Used as an energy drink and digestive aid, kombucha tea is also easily made at home. BriarPatch sells six brands and two varieties of the bottled beverage along with starter kits for home preparation.
Besides kombucha, BriarPatch sells about 500 units of sauerkraut each month, Bivens said.
Later this week, store managers hope to install a “fermentation station” where home fermenters can pick up cheese-making products, kefir products and even ingredients for making tofu at home.
“Many people at home are doing it on their own,” said Kendall.
Following basic food preservation principles used for centuries by cultures around the globe, Kendall and other fermenters know it takes just a few simple ingredients like salt, time and naturally occurring lactic acid bacteria or Lactobacilli and fungi (including yeasts and molds).
“Our forebears fermented everything,” Kendall said.
Sauerkraut is said to have 10 times the vitamin C as cabbage that is picked fresh from the garden. Captain Cook has been hailed as the conqueror of the sea’s great plague — scurvy — when he took the simple precaution of stocking his ships with barrels of sauerkraut before departing on long voyages.
Throughout history, many of the world’s cultures most valued and flavorful food staples were the ones achieved through some degree of fermentation. Think of wine, coffee, miso, sourdough bread, cheese and yogurt, pickles and sauerkraut. Even meats were often preserved with a little salt and the right climate conditions.
“There is this creative space between fresh food and rotten food where most of human culture’s most prized delicacies and culinary achievements exist,” said Sandor Katz, self proclaimed “fermentation revivalist” in a recent interview with NPR.
Katz is the author of the classic, “Wild Fermentation” and his newest book, “The Art of Fermentation.” He claims fermented foods have kept his body healthy and resilient in the face of AIDS. Many believe strongly in the disease-fighting abilities of fermented foods.
Yet despite its long celebrated history, fermented foods have nearly disappeared from the industrialized Western diet during the past century.
Kendall focuses on lacto-fermentation as opposed to alcohol-fermentation. The later is a process where yeast works on sugars and carbohydrates.
Lactobaccilli are naturally occurring bacteria that work to break down carbohydrates, proteins and various things like casein in milk. They are found on the surface of all living things, especially numerous on leaves and roots of plants growing in or near the ground.
This initial breakdown makes it easier for the human digestive system to break down food, absorb nutrients and protect the body from harmful substances.
Lactic acid is a byproduct of lacto-fermentation, and serves as a powerful agent to preserve food and inhibit putrefying bacteria.
“It’s nature’s preservative.

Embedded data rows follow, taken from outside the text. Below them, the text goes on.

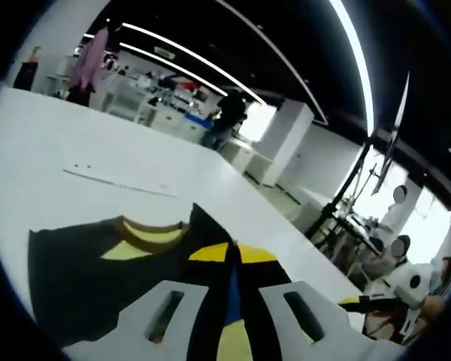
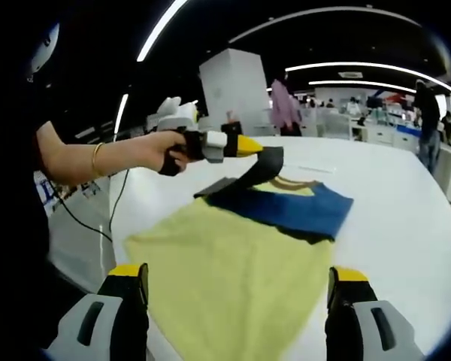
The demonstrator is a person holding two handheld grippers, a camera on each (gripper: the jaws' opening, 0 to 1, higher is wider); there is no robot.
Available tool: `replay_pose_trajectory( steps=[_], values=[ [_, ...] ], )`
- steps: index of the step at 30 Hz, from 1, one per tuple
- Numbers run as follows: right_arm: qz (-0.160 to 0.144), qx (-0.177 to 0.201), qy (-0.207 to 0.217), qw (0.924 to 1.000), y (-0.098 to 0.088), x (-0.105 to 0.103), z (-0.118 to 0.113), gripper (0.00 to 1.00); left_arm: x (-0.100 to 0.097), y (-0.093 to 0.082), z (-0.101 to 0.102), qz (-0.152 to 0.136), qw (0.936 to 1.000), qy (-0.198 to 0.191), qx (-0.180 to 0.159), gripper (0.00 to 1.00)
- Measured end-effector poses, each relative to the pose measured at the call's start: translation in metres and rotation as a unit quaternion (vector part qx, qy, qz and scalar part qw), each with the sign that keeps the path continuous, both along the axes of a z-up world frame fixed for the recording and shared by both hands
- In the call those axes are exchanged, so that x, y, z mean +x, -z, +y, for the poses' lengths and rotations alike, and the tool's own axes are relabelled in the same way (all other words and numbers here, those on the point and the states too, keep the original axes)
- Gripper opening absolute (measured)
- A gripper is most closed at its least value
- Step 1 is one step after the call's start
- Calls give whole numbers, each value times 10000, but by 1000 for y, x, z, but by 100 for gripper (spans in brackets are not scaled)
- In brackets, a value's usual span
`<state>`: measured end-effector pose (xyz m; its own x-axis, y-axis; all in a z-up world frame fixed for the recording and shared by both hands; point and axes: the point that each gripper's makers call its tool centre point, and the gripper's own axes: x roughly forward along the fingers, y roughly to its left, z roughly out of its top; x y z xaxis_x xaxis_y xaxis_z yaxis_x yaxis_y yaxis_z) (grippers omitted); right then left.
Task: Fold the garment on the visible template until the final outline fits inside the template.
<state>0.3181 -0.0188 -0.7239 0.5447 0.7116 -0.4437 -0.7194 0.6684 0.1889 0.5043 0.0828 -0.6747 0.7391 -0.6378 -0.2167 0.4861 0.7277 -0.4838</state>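
— Two grippers are working here; what is the left gripper [image 2: 244,147] doing?
— Its jaws are pinching a dark sleeve of the shirt [image 2: 240,263], lifting it above the white tabletop [image 2: 406,218].
— And the shirt itself?
— It is lying on the tabletop, yellow body spread toward the camera, blue part folded across near the collar.
— The right gripper [image 2: 237,320]?
— Its jaws are standing wide apart, gripping nothing, hovering over the yellow hem.
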Motion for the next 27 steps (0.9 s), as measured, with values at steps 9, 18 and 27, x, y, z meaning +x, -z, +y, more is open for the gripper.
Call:
replay_pose_trajectory(
  steps=[9, 18, 27],
  values=[
    [-69, -67, 21, 10000, 0, 0, -2, 99, 5, 0, -20, -45, 9998, 202, -48, 0],
    [-35, -66, 133, 9999, 2, -2, -8, 99, 6, 1, -51, -77, 9986, 522, 34, 0],
    [-29, -55, 151, 9999, 3, 1, -8, 99, 9, 7, -69, -56, 9975, 692, 137, 0]
  ],
)
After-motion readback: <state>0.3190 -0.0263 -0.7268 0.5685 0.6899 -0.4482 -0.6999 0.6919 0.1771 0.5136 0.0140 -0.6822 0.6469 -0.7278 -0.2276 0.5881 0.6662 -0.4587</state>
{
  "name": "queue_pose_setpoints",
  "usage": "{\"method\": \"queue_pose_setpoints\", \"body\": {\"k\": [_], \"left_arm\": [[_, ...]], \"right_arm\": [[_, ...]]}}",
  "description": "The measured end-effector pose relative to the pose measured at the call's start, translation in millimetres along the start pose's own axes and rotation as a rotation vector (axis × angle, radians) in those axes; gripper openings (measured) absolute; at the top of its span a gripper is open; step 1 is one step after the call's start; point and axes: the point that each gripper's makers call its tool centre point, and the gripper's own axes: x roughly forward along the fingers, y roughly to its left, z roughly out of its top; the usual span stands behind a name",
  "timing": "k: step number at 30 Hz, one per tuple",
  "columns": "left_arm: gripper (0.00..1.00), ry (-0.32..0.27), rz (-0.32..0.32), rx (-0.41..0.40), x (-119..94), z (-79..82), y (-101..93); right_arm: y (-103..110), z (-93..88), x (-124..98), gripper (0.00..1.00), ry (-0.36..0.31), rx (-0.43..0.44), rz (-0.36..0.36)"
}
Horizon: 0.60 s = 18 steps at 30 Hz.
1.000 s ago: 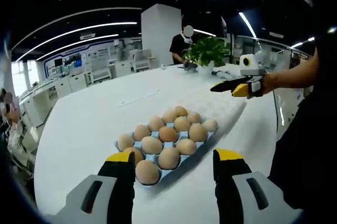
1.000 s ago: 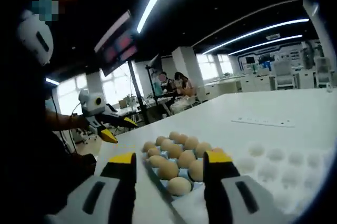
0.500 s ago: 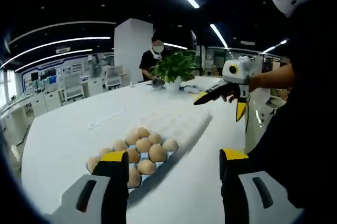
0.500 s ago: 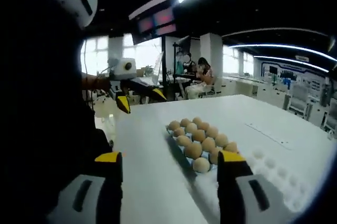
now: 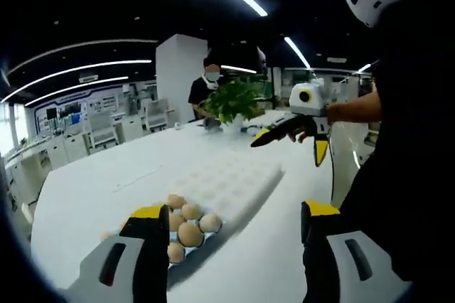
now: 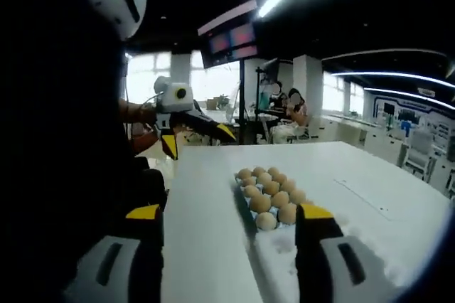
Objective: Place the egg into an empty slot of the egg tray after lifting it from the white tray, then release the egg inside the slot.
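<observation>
Here, in the left gripper view, the left gripper [image 5: 234, 225] rises from the bottom edge with its two yellow-tipped jaws spread wide apart and nothing between them. Just past its left jaw lies the tray of brown eggs [image 5: 186, 221], a blue-edged tray on the white table [image 5: 85, 189], partly hidden behind that jaw, so the eggs sit ahead and to the left of the gap rather than inside it. Touching that tray on its far side is the white egg tray [image 5: 231, 182], a pale moulded sheet of dimples whose slots all look bare from this angle. Beyond it a potted green plant [image 5: 231, 100] stands on the table, with a person [image 5: 205, 89] behind it. To the right the right gripper [image 5: 291, 136] hangs in the air above the table's edge, held in the person's hand, its jaws splayed and holding nothing, well apart from both trays. In the right gripper view, the left gripper [image 6: 195, 132] shows at the left, raised above the table [image 6: 206, 203] corner, jaws parted and bare. Further right the eggs [image 6: 270, 193] sit in close rows, ahead of the right gripper [image 6: 226, 221], whose own jaws stand wide and empty at the bottom, the nearest egg lying just above and inside its right jaw tip yet clear of it. The white egg tray [image 6: 348, 235] spreads to the right of the eggs, partly behind that jaw. Whether any single egg lies loose from the rows cannot be told.
</observation>
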Motion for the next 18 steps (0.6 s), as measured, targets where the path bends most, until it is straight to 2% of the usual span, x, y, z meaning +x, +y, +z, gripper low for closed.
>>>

That’s what people used before they had refrigeration,” Kendall said.
Eating foods that contain these probiotics helps to foster a good balance of “micro flora in our gut,” says Kendall. When the digestive system is healthy, the rest of the body’s systems such as the skin, mouth and other orifices tend to regain proper balance, as well.

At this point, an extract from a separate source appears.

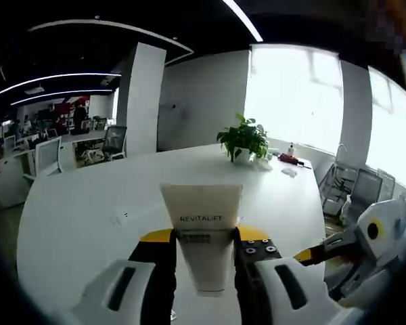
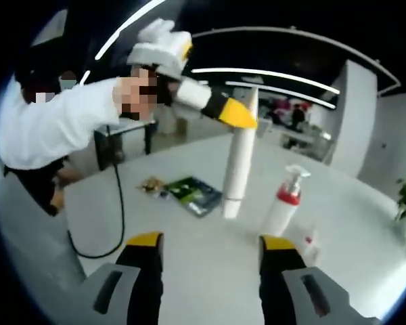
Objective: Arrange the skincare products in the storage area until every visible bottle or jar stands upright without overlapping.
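Observation:
A cream tube [image 1: 203, 217] marked REVITALIFT is pinched between my left gripper's [image 1: 204, 237] jaws, wide crimped end up, narrow end down. In the right gripper view the same tube [image 2: 237, 162] hangs nearly upright over the white table [image 2: 189, 257], held near its top by the left gripper [image 2: 235, 114] coming in from the upper left. Just right of it stands an upright white pump bottle [image 2: 284, 203] with a red collar, and a small bottle [image 2: 310, 245] stands further right. My right gripper [image 2: 211, 247] is open with nothing between its jaws; its yellow tip [image 1: 311, 256] shows low right.
A green packet [image 2: 197, 195] and small wrappers [image 2: 151, 184] lie on the table behind the tube. A black cable [image 2: 111, 223] loops off the left edge. A person's white sleeve [image 2: 61, 125] is at the left. A potted plant [image 1: 242, 139] stands at the table's far side.

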`<control>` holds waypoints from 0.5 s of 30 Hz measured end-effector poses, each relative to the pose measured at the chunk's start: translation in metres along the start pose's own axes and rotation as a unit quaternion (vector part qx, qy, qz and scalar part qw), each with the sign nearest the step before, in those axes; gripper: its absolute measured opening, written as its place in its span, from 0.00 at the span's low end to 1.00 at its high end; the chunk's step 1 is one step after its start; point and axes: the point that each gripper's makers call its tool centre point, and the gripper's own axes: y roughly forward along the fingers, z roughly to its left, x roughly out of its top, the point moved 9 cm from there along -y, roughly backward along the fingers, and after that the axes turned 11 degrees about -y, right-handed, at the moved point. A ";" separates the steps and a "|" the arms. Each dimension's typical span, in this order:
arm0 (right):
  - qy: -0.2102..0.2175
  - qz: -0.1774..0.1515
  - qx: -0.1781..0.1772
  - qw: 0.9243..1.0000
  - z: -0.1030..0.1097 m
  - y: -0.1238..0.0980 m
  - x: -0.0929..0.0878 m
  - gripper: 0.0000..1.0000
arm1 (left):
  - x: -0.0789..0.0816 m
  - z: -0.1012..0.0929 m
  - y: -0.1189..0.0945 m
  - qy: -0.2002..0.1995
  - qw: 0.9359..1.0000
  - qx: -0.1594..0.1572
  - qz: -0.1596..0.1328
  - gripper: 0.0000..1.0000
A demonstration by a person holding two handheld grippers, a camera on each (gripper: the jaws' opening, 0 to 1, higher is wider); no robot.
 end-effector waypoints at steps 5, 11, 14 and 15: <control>0.002 -0.008 -0.014 1.000 -0.005 -0.001 0.004 0.45 | 0.001 -0.017 -0.004 0.009 1.000 -0.021 -0.001 0.29; 0.000 -0.007 -0.027 1.000 -0.008 0.004 0.007 0.40 | -0.004 -0.032 -0.006 -0.005 0.999 -0.042 -0.006 0.29; 0.003 -0.013 -0.027 1.000 -0.009 0.004 0.008 0.36 | -0.006 -0.042 -0.009 0.005 0.999 -0.052 -0.001 0.29; -0.002 -0.012 -0.028 1.000 -0.010 0.004 0.008 0.37 | -0.006 -0.044 -0.010 0.005 0.999 -0.054 -0.001 0.29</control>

Fermented foods will last for months and often need only a cool place such as a root cellar to keep. Lacto-fermentation and dehydrating foods can preserve nutrients and in some cases, increase vitamins, fermenters say.

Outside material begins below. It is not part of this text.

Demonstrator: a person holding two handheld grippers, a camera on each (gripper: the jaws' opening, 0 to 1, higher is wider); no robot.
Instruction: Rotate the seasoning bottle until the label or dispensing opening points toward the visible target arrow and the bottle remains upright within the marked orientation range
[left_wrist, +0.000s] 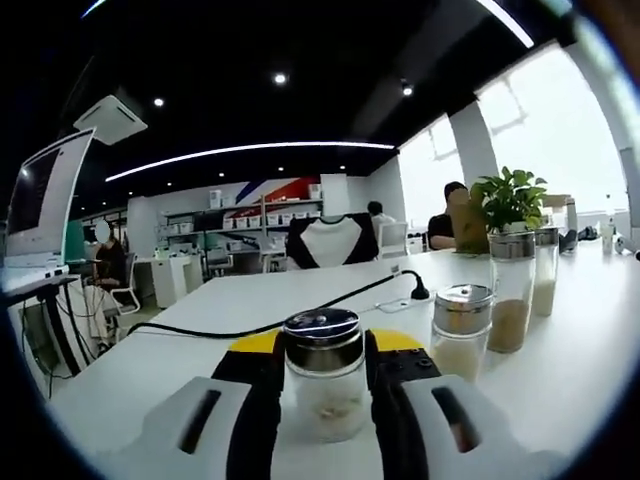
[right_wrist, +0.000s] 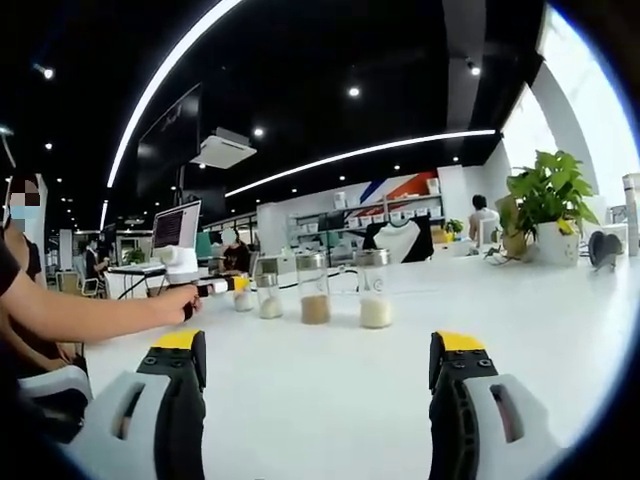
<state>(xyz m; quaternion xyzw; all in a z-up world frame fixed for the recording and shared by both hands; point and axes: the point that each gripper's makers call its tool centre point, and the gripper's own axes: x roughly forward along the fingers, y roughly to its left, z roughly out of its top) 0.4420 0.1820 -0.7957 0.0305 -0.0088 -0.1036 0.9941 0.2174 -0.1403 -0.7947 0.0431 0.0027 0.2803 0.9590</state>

In contrast, canning with high heat or freezing can destroy molecules, reducing the nutrient value of food, said Kendall.
In her current food preparation series, Kendall explores vegetable ferments like sauerkraut, kimchi, beet kvass, berry and apple kvass and dairy culturing products like: yogurt, kefir, crème fraiche, cultured butter and buttermilk.
Kendall bases her popular classes on the teachings of “Nourishing Traditions” by Sally Fallon and “Gut and Psychology Syndrome” by Dr. Natasha Campbell-McBride MD. She will hold her next series in January at In the Kitchen in Nevada City.
Home preservation requires some extra time, but with a little forethought can easily be worked into most people’s busy lives.
“I tell people you have a calendar where you schedule appointments. Do the same with food preparation,” Kendall said.